Although we know that having children in itself will be one of the most amazing experience we will have and these may seem like trivial considerations in comparison, we will never know what it will be like until we take that step.


Our ETF, Share and Other Portfolios have been growing at a decent pace but we should be looking to accelerate the growth of the ETF Portfolio. ETFs are really starting to become our preferred choice of equity investment the more volatile the markets get and the shorter the industry lifecyles become.

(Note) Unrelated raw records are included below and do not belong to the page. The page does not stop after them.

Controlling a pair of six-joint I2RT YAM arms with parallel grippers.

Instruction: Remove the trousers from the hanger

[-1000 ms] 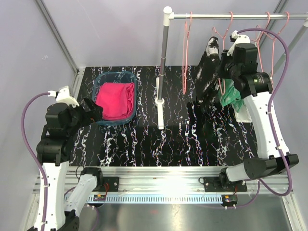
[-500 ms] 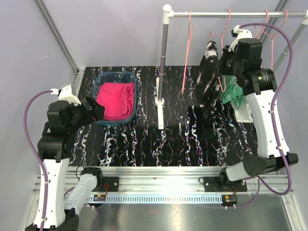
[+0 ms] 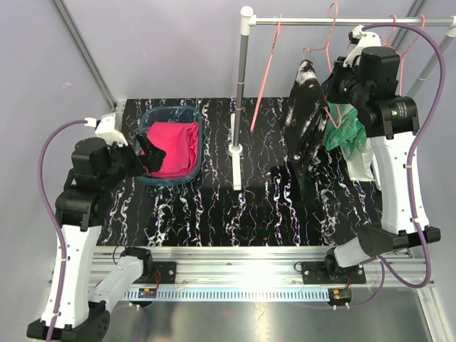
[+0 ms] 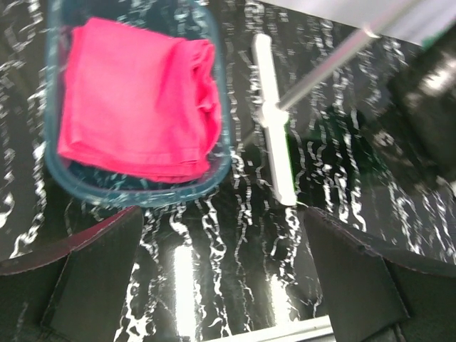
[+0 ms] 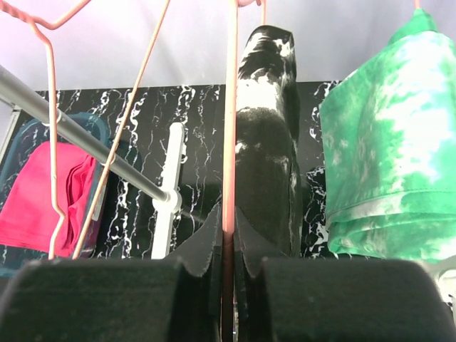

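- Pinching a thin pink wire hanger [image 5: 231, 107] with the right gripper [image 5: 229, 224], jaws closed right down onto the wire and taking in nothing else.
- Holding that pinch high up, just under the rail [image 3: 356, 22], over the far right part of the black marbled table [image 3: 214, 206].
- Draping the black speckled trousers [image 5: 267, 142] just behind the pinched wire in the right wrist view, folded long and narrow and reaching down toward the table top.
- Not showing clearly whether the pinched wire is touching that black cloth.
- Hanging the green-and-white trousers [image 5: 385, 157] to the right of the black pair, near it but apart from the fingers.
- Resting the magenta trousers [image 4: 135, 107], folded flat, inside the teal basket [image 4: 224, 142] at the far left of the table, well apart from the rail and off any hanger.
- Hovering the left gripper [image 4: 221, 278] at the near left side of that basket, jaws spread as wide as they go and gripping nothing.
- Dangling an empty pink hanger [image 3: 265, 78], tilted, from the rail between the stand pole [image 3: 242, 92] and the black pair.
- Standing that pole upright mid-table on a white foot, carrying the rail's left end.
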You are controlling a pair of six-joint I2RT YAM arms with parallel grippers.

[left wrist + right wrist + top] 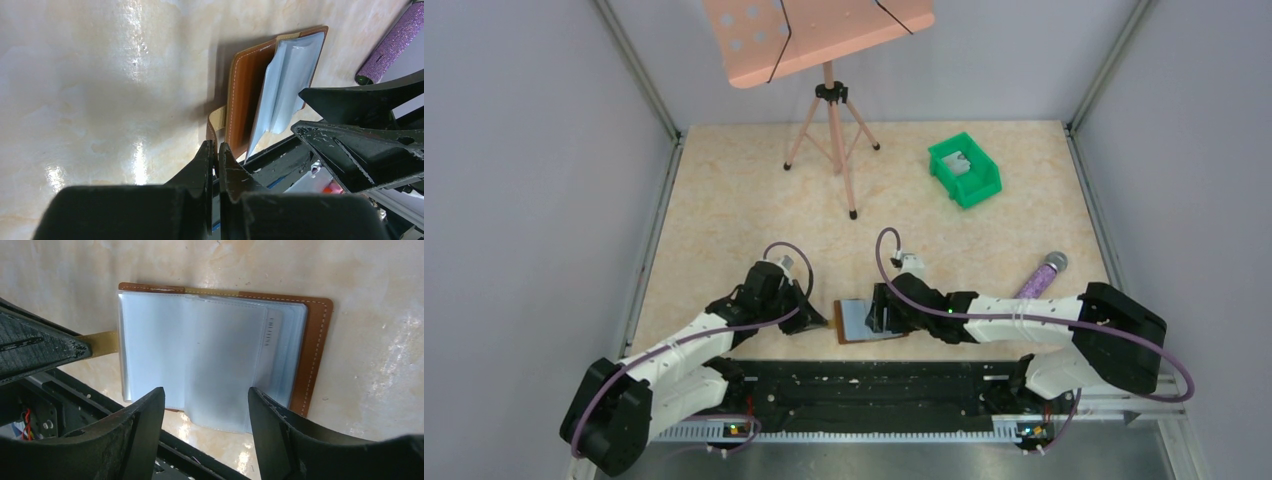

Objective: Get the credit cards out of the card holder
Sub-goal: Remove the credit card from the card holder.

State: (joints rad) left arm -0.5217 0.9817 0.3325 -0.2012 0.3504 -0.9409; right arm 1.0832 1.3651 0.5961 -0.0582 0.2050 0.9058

Interest and dividend income have been increasing with each year but I reckon we are holding too much cash in our asset portfolio for interest income to be greater than dividend income. This might not be a bad thing in view of recent events but definitely not a good thing in the long run. We are looking to utilise more of our cash for equity investments and expect a higher proportion of dividend income going forward.

We still think it's important to have exposure to USD, GBP and EUR in our ETF Portfolio again in view of recent events and will continue to invest in the ETFs listed on the London Stock Exchange. This might change if even more significant events occur down the road but we shall have to wait and see.


At this stage, our goal is to grow our investments to a point where the monthly passive income equals or exceeds the monthly expenses. This allows us to achieve financial independence and we aim to do this by the end of the next decade. As such, retirement funding is not as high a priority for the next 10 years.

Granted, financial independence does translate to a form of early retirement but as I have mentioned in previous posts, we tend to view our retirement funds separately. We try to ensure that our CPF account balances grow consistently with each month from employer and our contributions despite using our CPF-OA for housing expenses and CPF-MA for medical expenses at times. Other than that, we don't intend to invest our CPF monies or do much else in this space.


  1. Your thirties will be even greater than your twenties if you choose it to be so. Good luck!

    1. Thanks and I'm hoping that's the case too!